Astronomie. - Der Blick ins All ist der Blick zurück in die Zeit - je tiefer, desto weiter zurück. Inzwischen scheint dabei gar der Anfang allen Seins greifbar nah. Im niederländischen Groningen diskutierten rund 130 Experten wie das Universum damals aussah und wann wohl die ersten Sterne entstanden.

Von Dirk Lorenzen |
    Andrew Bunker arbeitet an der Grenze des gerade noch Beobachtbaren. Der Astronom an der Universität von Exeter in England hat das Hubble Ultra Deep Field benutzt, die am weitesten hinaus reichende Himmelsaufnahme aller Zeiten. Die wochenlang belichtete Aufnahme des Hubble-Weltraumteleskops zeigt ein Gewimmel von nahen und fernen Galaxien, erklärt Bunker anlässlich der Tagung "Reionizing the Universe" in Groningen:

    "Wir haben 50 Galaxien identifiziert, die es bereits im gerade erst eine Milliarde Jahre alten Universum gegeben hat und in denen viele Sterne entstehen. Uns interessiert, was in den Galaxien passiert und wie sie im Laufe der kosmischen Geschichte zu größeren Objekten verschmelzen. Dazu muss man wissen, wann wie viele Sterne im Universum entstanden sind - und wir konnten die Sternentstehung jetzt erstmals bei derart schwachen Objekten untersuchen."

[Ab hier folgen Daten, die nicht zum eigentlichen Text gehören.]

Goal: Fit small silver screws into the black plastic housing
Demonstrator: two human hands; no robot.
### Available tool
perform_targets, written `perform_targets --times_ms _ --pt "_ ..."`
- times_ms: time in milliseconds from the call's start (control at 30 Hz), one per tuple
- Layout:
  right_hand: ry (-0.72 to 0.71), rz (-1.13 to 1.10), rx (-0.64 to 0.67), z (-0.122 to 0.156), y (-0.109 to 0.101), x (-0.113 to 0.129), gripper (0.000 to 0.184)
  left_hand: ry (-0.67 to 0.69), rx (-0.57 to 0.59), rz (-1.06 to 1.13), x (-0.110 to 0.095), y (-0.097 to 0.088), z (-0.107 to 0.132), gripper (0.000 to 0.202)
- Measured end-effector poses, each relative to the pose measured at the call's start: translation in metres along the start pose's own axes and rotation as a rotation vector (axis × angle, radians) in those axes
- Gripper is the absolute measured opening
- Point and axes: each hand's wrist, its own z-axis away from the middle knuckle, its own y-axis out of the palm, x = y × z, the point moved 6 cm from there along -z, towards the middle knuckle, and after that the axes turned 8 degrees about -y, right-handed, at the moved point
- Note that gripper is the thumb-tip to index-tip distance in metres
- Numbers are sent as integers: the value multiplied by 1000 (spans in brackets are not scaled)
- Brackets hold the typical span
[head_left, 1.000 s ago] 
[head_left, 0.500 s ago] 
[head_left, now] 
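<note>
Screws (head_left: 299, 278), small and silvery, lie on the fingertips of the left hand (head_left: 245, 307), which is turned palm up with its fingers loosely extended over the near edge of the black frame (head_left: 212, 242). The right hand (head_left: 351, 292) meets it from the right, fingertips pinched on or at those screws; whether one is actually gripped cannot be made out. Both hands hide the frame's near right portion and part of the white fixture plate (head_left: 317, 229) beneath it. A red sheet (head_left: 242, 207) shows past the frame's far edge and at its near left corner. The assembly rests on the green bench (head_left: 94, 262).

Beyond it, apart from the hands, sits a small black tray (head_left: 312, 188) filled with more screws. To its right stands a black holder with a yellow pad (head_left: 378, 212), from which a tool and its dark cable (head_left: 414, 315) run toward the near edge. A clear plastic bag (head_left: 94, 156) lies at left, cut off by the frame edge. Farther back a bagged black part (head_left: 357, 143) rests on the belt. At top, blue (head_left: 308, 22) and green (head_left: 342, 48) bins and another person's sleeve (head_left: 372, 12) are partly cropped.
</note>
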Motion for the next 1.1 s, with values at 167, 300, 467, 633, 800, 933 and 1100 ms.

    Eine der großen Fragen moderner Astronomie ist, wann die ersten Sterne im Universum aufgeflammt sind. Noch vor wenigen Jahren wähnten die Forscher das Universum unmittelbar nach dem Urknall in einem ein bis zwei Milliarden Jahre andauernden dunklen, weil noch sternlosen Zeitalter. So lange, dachte man, brauchte das nach dem Urknall durch das All wabernde kalte Gas, um zu Sternen und Galaxien zu verklumpen. Die Beobachtungen von Andrew Bunker und seinem Team zeigen, dass es der Kosmos aber offenbar sehr eilig hatte, Licht ins Dunkel bringen:

    "Wir haben das Licht alter Sterne im jungen Universum gesehen - und das beunruhigt einige Theoretiker. Mit dem Spitzer-Weltraumteleskop haben wir die Infrarot- also Wärmestrahlung der auf der Hubble-Aufnahme entdeckten Galaxien beobachtet. Diese fernen Galaxien im frühen Kosmos enthalten auch Sterne, die schon eine ganze Zeit vorher entstanden sein müssen. Wir glauben, in diesen Galaxien viele Sterne zu beobachten, die bereits etwa 400 Millionen Jahre alt sind."

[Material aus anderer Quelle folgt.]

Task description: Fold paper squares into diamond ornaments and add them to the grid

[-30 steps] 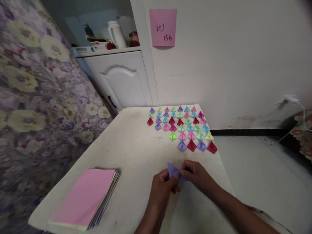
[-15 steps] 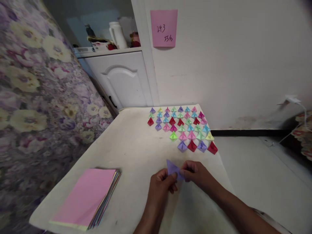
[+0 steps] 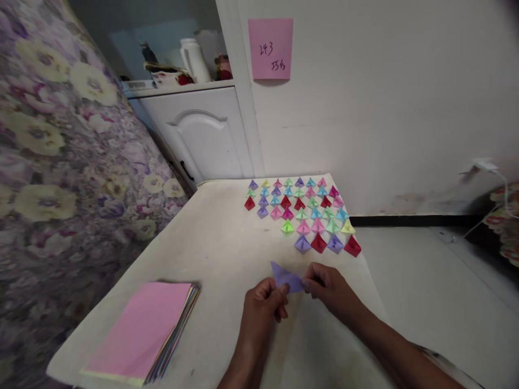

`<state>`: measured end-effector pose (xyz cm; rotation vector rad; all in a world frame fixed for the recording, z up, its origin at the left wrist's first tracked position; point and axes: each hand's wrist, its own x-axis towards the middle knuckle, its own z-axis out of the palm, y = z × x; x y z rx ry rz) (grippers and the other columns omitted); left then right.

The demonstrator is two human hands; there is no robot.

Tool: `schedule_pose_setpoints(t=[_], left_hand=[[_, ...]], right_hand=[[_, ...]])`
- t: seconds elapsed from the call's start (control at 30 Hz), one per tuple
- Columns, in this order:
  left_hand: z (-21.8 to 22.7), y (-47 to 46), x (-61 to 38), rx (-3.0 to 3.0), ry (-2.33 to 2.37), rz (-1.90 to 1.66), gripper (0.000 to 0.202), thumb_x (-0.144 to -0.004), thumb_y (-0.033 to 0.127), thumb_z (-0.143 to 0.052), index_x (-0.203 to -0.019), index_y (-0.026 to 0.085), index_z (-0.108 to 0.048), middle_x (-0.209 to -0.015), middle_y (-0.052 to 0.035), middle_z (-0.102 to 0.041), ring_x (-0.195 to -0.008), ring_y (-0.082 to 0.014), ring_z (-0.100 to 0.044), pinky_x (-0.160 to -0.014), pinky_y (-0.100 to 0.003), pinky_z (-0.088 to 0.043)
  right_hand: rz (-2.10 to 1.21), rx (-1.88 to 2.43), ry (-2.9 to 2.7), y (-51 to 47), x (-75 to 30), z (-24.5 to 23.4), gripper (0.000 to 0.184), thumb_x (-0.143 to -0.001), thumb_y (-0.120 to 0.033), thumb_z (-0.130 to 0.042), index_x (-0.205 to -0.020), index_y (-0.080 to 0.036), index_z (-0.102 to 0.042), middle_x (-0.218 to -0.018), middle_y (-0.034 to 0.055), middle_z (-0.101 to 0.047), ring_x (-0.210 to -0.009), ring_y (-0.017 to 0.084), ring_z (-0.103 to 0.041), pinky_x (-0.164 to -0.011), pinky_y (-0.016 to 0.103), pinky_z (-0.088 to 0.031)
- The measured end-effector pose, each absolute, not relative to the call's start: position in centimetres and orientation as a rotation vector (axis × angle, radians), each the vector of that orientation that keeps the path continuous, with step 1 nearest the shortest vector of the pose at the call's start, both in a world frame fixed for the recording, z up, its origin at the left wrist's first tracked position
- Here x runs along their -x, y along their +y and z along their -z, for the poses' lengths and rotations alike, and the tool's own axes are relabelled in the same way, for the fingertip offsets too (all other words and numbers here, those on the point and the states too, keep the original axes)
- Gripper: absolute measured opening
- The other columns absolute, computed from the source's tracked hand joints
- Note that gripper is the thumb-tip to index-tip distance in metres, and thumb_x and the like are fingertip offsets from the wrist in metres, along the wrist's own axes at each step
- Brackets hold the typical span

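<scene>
— Pinching together: left hand [image 3: 261,302] and right hand [image 3: 328,289] each close fingertips on one end.
— Of what?
— A folded purple paper piece [image 3: 286,277], flat, pointed, held just above the surface [image 3: 219,243].

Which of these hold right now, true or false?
1. The left hand and right hand both pinch the purple paper. True.
2. The stack has a green top sheet. False: the top sheet is pink.
3. The folded pieces lie in rows at the far end of the table. True.
4. The note on the wall is yellow. False: it is pink.
</scene>
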<state>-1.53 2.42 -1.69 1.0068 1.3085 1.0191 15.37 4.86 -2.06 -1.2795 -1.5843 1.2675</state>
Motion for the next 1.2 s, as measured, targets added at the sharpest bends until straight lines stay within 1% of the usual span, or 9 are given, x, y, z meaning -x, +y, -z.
schedule_pose_setpoints(t=[0.1, 0.17, 0.3, 0.37, 0.43, 0.57, 0.77, 0.9, 1.2], left_hand=[[1.5, 2.5, 1.6, -1.022, 1.3, -1.024, 0.028, -0.074, 0.037, -0.062, -0.058, 0.015, -0.054, -0.039, 0.0031, -0.053, -0.038, -0.0073, -0.041, -0.042, -0.018, -0.031], [1.4, 2.6, 1.7, -1.012, 1.271, -1.017, 0.024, -0.073, 0.036, -0.062, -0.062, 0.015, -0.057, -0.043, 0.0015, -0.057, -0.041, -0.0081, -0.045, -0.044, -0.018, -0.034], [1.2, 2.7, 1.6, -0.985, 1.216, -1.037, 0.017, -0.073, 0.031, -0.063, -0.071, 0.014, -0.061, -0.053, -0.0013, -0.063, -0.049, -0.0104, -0.052, -0.051, -0.02, -0.04], [1.3, 2.7, 1.5, -0.981, 1.205, -1.04, 0.015, -0.074, 0.029, -0.062, -0.072, 0.014, -0.062, -0.053, -0.0014, -0.064, -0.05, -0.0106, -0.053, -0.052, -0.02, -0.041], [1.4, 2.6, 1.4, -0.983, 1.189, -1.044, 0.014, -0.074, 0.028, -0.062, -0.073, 0.014, -0.063, -0.054, -0.0013, -0.064, -0.05, -0.0105, -0.054, -0.052, -0.02, -0.041], [1.4, 2.5, 1.1, -0.975, 1.171, -1.05, 0.012, -0.074, 0.025, -0.062, -0.074, 0.014, -0.064, -0.058, -0.001, -0.064, -0.051, -0.0102, -0.055, -0.052, -0.02, -0.042], [1.5, 2.5, 0.9, -0.926, 1.181, -1.069, 0.013, -0.071, 0.025, -0.064, -0.075, 0.013, -0.065, -0.069, -0.0025, -0.066, -0.052, -0.0105, -0.057, -0.05, -0.021, -0.044], [1.6, 2.6, 1.0, -0.922, 1.19, -1.076, 0.014, -0.07, 0.026, -0.065, -0.075, 0.014, -0.066, -0.069, -0.0029, -0.066, -0.052, -0.0111, -0.058, -0.049, -0.021, -0.044], [1.5, 2.6, 0.9, -0.89, 1.242, -1.053, 0.017, -0.066, 0.029, -0.067, -0.073, 0.014, -0.068, -0.071, -0.0047, -0.068, -0.052, -0.0116, -0.058, -0.049, -0.021, -0.044]], right_hand=[[-1.247, 1.279, -1.582, 4.7, -15.3, 1.6, 0.016, -0.078, -0.024, -0.053, -0.064, -0.017, -0.05, -0.056, -0.0041, -0.049, -0.054, 0.011, -0.044, -0.051, 0.021, -0.034], [-1.174, 1.296, -1.608, 4.5, -15.2, 1.3, 0.016, -0.078, -0.024, -0.053, -0.064, -0.018, -0.049, -0.056, -0.0042, -0.047, -0.055, 0.011, -0.044, -0.051, 0.022, -0.034], [-0.933, 1.207, -1.663, 4.0, -15.2, 1.0, 0.002, -0.076, -0.018, -0.055, -0.077, -0.019, -0.054, -0.07, -0.0007, -0.054, -0.065, 0.014, -0.05, -0.06, 0.025, -0.042], [-0.814, 1.122, -1.671, 3.9, -15.2, 1.0, 0.011, -0.075, -0.014, -0.055, -0.085, -0.02, -0.056, -0.08, 0.0019, -0.056, -0.073, 0.016, -0.052, -0.067, 0.028, -0.044], [-0.744, 1.053, -1.69, 3.9, -15.2, 1.0, 0.016, -0.076, -0.011, -0.054, -0.089, -0.02, -0.057, -0.086, 0.0034, -0.056, -0.079, 0.017, -0.053, -0.071, 0.03, -0.045], [-0.708, 0.983, -1.746, 4.0, -15.1, 1.2, 0.02, -0.078, -0.008, -0.051, -0.09, -0.021, -0.059, -0.09, 0.0046, -0.055, -0.085, 0.018, -0.054, -0.074, 0.03, -0.047], [-0.566, 0.98, -1.778, 4.0, -15.1, 1.9, 0.022, -0.079, -0.009, -0.051, -0.094, -0.022, -0.06, -0.095, 0.0067, -0.055, -0.09, 0.02, -0.055, -0.077, 0.033, -0.048], [-0.514, 0.999, -1.773, 3.9, -15.0, 2.0, 0.02, -0.08, -0.01, -0.05, -0.091, -0.022, -0.061, -0.094, 0.0071, -0.054, -0.09, 0.02, -0.054, -0.076, 0.034, -0.047], [-0.5, 1.038, -1.81, 3.8, -15.0, 1.8, 0.016, -0.083, -0.013, -0.047, -0.087, -0.021, -0.061, -0.084, 0.0048, -0.051, -0.076, 0.017, -0.053, -0.065, 0.029, -0.046]])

    400 Millionen Jahre sind für Astronomen normalerweise nicht viel - aber die Forscher beobachten diese Sterne im erst eine Milliarde Jahre alten Kosmos! Diese Sterne müssen also bereits 600 Millionen Jahre nach dem Urknall entstanden sein. Das Dunkle Zeitalter war offenbar sehr kurz. Die Gasmassen zwischen den beobachteten Galaxien sind sehr heiß - aber die Strahlung der entdeckten Sterne reicht bei weitem nicht aus, das Gas so stark aufzuheizen. Es muss also noch viel mehr Sterne im frühen Kosmos gegeben haben.

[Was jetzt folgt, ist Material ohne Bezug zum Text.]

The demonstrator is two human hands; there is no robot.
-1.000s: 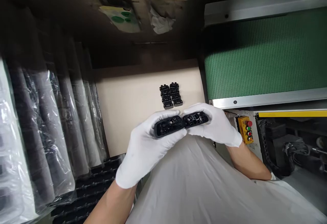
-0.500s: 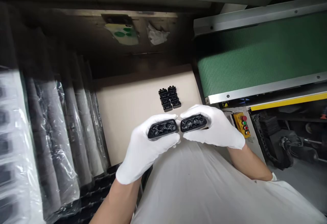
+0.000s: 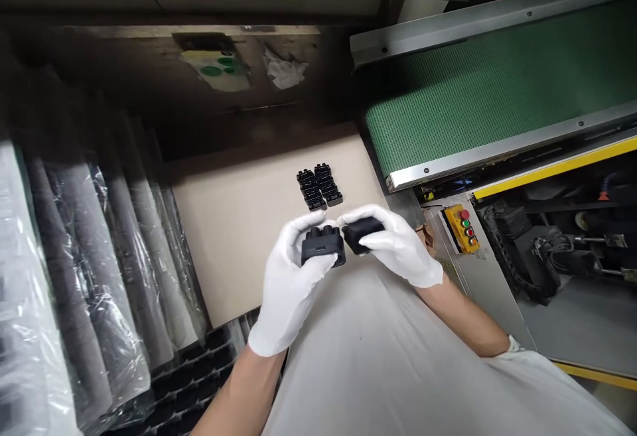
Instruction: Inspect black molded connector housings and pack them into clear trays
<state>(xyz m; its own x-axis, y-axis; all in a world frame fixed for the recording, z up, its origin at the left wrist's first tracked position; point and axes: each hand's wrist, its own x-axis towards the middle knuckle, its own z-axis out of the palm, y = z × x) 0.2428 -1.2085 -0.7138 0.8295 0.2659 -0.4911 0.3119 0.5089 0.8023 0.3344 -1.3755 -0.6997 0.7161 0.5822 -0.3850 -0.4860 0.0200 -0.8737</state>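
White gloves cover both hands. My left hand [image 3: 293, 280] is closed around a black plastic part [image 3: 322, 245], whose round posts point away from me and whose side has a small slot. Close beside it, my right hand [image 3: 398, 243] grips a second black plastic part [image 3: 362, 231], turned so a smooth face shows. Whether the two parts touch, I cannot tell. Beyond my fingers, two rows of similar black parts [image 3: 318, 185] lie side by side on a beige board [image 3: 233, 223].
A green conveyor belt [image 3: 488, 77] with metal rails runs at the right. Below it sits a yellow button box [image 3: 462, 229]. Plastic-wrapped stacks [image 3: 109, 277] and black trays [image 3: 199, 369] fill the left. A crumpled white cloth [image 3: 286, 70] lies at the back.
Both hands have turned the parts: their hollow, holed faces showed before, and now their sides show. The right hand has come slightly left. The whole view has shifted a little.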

    Bisher fügt keine Theorie alle diese Befunde schlüssig zusammen. Wie wurde das nach dem Urknall zunächst abgekühlte Gas so schnell wieder heiß? Wann sind die ersten Sterne aufgeleuchtet? Wie haben sich die Galaxien aus den ersten Bausteinen zur heutigen Größe entwickelt? Andrew Bunker freut sich, dass die Astronomie - wie er sagt - noch immer recht unausgegoren ist, dass es noch viel zu entdecken gibt:

    "Offenbar ist schon sehr früh im Kosmos einiges los gewesen. Das motiviert uns, Instrumente wie das James-Webb-Weltraumteleskop zu bauen, den Nachfolger von Hubble. Das James-Webb-Teleskop wird im Infraroten beobachten und kann noch weiter zurück in die kosmische Geschichte blicken als Hubble. Vielleicht liefen damals andere physikalische Prozesse ab und die Sterne sind anders entstanden als heute. Oder gibt es noch viel schwächere Galaxien, die wir bisher einfach übersehen haben? Das ist unwahrscheinlich, aber möglich. Diese jetzt ganz aktuell aufgetauchten Fragen werden sich in den kommenden Jahren klären lassen. Es ist eine sehr aufregende Zeit für uns."